| Material for this exercise |
****
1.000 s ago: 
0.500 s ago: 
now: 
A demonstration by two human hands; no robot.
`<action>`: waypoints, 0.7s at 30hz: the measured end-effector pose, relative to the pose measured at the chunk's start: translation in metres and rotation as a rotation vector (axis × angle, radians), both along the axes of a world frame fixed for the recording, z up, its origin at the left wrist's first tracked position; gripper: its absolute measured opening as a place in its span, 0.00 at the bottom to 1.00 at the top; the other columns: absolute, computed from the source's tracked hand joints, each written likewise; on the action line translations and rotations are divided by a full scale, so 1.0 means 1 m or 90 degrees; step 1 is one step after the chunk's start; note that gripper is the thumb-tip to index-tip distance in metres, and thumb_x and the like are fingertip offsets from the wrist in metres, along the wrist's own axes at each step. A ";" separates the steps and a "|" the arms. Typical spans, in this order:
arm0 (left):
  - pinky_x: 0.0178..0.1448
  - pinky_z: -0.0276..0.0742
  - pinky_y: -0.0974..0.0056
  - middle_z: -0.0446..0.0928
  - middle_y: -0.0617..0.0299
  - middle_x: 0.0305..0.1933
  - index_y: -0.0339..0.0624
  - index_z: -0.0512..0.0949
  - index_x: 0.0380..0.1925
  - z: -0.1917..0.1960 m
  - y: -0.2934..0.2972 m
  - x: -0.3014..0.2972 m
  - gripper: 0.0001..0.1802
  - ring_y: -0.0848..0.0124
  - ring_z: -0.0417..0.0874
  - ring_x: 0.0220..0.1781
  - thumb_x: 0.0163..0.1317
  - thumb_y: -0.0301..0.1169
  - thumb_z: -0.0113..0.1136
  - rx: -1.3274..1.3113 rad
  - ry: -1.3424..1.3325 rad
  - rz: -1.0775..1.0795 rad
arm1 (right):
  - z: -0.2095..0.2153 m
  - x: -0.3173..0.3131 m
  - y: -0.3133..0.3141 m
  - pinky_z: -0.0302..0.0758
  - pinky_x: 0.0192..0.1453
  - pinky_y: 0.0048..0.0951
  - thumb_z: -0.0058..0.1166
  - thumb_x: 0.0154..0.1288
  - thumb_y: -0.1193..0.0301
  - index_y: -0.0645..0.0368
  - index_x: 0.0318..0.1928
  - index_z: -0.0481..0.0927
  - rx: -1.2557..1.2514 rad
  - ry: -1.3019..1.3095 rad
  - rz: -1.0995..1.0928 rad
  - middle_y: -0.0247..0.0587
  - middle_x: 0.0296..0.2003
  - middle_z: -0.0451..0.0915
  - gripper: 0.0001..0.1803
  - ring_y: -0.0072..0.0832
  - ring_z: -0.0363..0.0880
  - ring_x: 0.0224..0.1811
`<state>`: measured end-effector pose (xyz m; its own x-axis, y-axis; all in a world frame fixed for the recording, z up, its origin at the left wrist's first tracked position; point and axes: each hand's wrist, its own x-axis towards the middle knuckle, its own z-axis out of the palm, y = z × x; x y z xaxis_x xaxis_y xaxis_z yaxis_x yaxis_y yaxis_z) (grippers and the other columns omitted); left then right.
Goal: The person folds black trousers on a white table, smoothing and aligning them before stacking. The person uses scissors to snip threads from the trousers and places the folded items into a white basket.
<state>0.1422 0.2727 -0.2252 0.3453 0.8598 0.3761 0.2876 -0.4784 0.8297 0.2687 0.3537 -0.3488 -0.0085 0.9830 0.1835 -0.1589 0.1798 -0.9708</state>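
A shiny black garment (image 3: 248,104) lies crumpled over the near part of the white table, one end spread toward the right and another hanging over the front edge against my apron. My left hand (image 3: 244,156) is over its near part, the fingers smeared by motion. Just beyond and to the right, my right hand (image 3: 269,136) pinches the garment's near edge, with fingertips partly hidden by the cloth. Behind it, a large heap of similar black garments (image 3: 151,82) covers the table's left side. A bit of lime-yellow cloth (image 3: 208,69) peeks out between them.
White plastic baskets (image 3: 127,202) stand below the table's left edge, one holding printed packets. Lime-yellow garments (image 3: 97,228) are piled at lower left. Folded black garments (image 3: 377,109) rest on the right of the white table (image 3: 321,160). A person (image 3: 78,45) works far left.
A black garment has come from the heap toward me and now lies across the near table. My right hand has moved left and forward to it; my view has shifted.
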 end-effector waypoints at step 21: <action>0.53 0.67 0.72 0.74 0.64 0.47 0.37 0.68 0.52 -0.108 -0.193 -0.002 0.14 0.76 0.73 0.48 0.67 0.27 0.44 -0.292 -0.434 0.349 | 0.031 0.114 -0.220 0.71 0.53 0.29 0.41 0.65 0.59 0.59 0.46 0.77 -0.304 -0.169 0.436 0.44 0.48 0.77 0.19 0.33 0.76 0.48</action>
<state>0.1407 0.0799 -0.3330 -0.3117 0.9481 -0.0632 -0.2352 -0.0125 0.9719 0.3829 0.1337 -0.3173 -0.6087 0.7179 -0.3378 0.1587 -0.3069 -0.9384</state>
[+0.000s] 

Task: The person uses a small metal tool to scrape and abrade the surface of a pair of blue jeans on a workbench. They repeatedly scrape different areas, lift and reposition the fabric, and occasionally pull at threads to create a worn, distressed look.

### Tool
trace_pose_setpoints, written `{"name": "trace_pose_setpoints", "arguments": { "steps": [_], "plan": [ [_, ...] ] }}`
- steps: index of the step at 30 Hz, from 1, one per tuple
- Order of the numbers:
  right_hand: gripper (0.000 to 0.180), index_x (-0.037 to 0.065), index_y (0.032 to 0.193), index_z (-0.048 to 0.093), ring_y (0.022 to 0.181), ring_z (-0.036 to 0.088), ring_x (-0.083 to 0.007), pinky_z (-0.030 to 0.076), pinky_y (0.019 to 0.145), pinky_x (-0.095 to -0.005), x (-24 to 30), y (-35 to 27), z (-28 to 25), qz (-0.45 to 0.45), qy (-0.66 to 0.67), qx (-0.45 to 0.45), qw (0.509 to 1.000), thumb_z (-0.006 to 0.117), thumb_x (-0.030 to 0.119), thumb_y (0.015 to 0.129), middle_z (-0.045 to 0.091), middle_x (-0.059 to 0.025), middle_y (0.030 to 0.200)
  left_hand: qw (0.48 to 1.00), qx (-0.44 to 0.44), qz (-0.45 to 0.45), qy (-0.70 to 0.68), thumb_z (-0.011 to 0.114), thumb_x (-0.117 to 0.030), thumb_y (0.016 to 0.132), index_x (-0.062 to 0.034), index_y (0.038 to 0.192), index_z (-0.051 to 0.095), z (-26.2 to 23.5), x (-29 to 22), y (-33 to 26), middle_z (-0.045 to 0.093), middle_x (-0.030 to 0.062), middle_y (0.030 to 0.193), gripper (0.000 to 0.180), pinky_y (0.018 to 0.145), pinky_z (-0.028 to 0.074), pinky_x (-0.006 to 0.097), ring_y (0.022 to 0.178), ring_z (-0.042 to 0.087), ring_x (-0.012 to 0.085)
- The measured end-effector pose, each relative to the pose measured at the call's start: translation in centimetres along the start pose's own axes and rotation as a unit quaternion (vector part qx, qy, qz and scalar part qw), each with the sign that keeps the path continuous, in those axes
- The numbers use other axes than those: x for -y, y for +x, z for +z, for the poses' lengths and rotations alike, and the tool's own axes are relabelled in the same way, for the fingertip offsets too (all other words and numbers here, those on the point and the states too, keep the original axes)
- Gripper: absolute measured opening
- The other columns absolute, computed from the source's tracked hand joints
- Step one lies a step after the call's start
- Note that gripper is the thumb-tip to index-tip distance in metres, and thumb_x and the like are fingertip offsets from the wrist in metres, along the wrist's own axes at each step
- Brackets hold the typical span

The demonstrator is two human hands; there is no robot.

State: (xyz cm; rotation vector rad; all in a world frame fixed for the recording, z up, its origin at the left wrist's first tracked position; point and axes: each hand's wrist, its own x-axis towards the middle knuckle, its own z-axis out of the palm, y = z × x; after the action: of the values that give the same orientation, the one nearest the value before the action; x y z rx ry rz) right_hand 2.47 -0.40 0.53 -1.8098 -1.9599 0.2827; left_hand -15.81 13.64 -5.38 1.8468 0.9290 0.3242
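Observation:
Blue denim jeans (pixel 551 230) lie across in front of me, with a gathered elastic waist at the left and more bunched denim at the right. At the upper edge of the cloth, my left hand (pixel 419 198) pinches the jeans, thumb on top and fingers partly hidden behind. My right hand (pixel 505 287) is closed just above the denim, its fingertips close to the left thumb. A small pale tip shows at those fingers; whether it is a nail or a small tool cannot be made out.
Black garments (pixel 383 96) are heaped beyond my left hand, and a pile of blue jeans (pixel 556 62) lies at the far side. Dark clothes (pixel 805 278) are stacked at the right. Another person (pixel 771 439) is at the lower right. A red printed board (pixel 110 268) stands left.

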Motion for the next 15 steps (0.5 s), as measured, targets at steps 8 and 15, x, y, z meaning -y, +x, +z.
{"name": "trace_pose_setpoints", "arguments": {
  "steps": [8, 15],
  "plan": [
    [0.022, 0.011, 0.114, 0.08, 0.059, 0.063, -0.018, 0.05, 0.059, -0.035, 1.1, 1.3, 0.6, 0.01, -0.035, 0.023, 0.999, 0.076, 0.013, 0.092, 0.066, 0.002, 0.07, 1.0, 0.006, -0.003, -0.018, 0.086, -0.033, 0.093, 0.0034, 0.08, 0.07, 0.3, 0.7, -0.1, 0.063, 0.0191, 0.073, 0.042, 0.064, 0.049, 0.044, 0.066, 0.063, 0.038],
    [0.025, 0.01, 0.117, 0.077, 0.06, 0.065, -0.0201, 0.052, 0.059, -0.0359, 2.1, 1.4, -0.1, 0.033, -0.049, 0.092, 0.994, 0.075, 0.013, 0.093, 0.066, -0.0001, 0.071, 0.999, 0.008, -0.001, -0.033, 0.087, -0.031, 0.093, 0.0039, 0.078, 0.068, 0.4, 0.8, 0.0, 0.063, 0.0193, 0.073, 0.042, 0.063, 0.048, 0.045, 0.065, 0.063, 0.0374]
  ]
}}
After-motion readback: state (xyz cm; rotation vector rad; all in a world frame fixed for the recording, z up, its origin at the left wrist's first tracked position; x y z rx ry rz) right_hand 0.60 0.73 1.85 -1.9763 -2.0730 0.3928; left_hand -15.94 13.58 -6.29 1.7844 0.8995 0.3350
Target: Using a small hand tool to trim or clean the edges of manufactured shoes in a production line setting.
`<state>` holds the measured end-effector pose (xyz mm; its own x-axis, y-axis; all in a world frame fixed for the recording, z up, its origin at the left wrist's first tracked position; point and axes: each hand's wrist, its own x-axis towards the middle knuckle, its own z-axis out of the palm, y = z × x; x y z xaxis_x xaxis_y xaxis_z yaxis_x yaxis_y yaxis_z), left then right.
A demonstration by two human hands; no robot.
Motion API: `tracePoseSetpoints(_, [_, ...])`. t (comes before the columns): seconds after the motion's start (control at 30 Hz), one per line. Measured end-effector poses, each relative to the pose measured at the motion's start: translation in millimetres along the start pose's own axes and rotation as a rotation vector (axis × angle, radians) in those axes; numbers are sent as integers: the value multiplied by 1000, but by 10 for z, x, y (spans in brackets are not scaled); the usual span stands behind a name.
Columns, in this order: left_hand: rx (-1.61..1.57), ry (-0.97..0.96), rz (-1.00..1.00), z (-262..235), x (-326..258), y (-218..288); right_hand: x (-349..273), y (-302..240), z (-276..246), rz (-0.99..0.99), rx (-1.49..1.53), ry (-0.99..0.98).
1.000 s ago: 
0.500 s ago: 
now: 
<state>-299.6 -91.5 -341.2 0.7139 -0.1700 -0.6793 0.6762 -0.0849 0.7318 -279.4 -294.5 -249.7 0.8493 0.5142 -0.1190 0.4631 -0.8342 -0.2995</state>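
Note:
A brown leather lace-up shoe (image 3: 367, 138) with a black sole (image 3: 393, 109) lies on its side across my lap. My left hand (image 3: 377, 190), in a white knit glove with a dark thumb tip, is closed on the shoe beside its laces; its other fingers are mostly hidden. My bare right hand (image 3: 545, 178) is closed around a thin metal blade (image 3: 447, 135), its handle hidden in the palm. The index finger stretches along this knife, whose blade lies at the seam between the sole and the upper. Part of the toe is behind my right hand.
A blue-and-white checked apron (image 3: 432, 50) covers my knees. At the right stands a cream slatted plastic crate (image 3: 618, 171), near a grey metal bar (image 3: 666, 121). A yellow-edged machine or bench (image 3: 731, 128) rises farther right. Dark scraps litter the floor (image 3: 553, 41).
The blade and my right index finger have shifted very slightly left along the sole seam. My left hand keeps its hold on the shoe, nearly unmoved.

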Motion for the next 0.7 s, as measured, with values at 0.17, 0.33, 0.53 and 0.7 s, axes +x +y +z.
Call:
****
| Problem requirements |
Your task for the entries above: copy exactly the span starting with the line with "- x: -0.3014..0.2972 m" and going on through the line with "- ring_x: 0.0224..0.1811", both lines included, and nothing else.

| Your response |
  - x: -0.3014..0.2972 m
  - gripper: 0.0001..0.1802
  - ring_y: -0.0848..0.0124
  - ring_z: -0.0417..0.0874
  - ring_x: 0.0220..0.1781
  - thumb_x: 0.0163..0.1317
  - thumb_y: -0.0301..0.1169
  - thumb_z: -0.0113..0.1136
  - rx: -1.3274..1.3113 rad
  - ry: -1.3424..1.3325 rad
  - rz: -1.0775..1.0795 rad
arm1 (right):
  - z: -0.2095..0.2153 m
  - x: -0.3173..0.3131 m
  - y: -0.3133..0.3141 m
  - pinky_z: -0.0302..0.0758
  - pinky_x: 0.0192..0.1453
  - pinky_y: 0.0048..0.0951
  - thumb_z: -0.0058..0.1166
  - thumb_x: 0.0154..0.1288
  - thumb_y: -0.1193..0.0301
  - index_y: -0.0645..0.0368
  - index_x: 0.0318..0.1928
  - index_z: -0.0481..0.0927
  - rx: -1.2557..1.2514 rad
  - ry: -1.3019..1.3095 rad
  - rz: -1.0995..1.0928 rad
  - middle_y: -0.0247..0.0587
  - middle_x: 0.0296..0.2003
  - middle_z: -0.0451..0.0915
  - gripper: 0.0001..0.1803
  - ring_y: -0.0072..0.0832
  - ring_z: -0.0363..0.0880
  - ring_x: 0.0224..0.1811

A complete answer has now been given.